→ **Your task**
Search the material for "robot" and copy each line in which it is found.
Data extracts START
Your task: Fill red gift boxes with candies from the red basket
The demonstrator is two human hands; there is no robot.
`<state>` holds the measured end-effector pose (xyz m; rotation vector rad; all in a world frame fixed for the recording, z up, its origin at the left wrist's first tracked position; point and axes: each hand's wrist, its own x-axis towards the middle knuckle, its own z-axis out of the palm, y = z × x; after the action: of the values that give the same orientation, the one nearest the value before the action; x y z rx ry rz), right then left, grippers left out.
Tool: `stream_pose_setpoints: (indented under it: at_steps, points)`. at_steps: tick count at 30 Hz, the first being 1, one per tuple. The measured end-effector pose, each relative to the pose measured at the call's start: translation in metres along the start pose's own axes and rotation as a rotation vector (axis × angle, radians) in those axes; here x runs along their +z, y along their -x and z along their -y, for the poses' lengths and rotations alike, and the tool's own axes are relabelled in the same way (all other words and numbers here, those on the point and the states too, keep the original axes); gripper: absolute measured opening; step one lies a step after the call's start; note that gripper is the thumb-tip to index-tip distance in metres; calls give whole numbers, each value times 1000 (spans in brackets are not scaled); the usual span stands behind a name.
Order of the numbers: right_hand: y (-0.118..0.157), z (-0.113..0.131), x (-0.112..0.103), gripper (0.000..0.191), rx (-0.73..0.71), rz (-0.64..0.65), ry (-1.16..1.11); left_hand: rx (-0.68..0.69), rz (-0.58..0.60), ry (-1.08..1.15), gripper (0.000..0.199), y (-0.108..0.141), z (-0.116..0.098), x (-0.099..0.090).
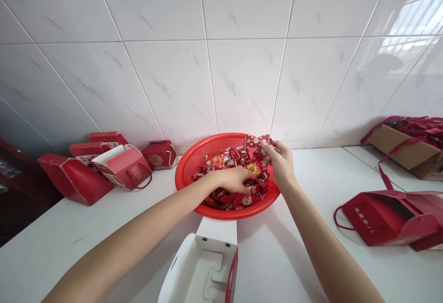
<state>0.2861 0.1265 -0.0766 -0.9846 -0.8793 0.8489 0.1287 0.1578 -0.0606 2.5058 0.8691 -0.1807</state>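
A red perforated basket [198, 207] full of red-wrapped candies [226, 197] stands against the tiled wall. My left hand [238, 179] reaches into the candies from the left, its fingers bent among the wrappers; what they grip, if anything, is hidden. Over the basket's right rim, my right hand [279, 160] pinches a red candy packet with white dots [253, 142]. A yellow-wrapped candy [254, 169] lies between the two hands. In front of the basket, an open box [204, 266], white inside and red outside, shows no candy in its visible part.
Several red gift boxes [78, 178] stand at the left by the wall. At the right are red bags or boxes with cord handles [380, 220]. Behind them, a cardboard box [401, 148] holds dark red ribbons [424, 130].
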Motion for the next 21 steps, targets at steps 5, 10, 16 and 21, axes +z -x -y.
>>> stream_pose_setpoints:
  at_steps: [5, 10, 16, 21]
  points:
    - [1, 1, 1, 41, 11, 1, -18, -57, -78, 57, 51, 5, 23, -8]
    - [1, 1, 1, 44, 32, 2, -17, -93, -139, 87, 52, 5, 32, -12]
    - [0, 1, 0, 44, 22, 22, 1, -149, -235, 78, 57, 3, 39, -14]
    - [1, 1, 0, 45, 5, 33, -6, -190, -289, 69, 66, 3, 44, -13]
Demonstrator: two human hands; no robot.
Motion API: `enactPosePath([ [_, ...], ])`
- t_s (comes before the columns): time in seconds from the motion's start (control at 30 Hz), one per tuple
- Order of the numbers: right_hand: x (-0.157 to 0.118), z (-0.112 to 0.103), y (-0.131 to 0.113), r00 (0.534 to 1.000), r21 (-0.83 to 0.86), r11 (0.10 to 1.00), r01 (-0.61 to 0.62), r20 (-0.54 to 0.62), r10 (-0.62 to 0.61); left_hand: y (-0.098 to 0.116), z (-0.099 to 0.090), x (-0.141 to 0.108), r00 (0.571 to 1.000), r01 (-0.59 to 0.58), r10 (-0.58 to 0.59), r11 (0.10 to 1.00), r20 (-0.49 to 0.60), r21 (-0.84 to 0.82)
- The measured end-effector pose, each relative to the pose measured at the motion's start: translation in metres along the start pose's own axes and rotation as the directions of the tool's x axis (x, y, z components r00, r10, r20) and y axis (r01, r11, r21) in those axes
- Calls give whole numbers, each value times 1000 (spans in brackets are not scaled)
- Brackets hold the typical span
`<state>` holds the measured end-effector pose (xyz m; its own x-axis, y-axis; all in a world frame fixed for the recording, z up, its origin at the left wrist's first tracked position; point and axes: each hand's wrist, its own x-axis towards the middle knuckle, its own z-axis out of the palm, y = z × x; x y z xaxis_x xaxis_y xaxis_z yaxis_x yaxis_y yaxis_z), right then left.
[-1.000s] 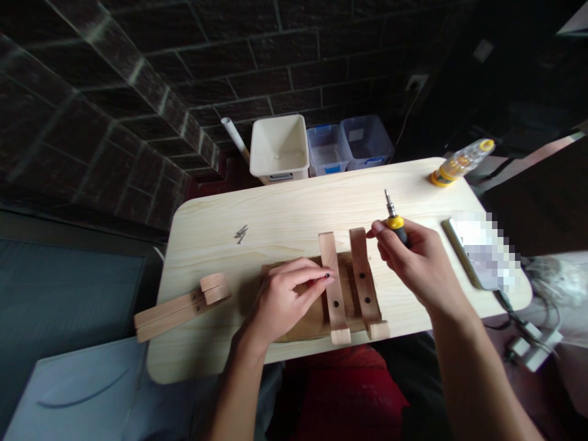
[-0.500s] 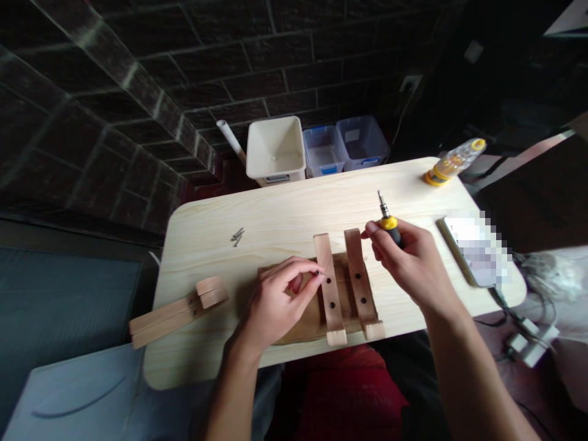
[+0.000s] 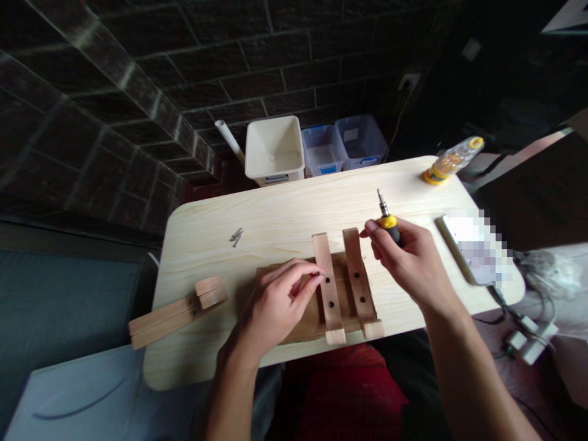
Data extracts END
→ **Answer to this task**
The demonstrator is two human hands; there is no robot.
Demonstrator: two human hands; no robot.

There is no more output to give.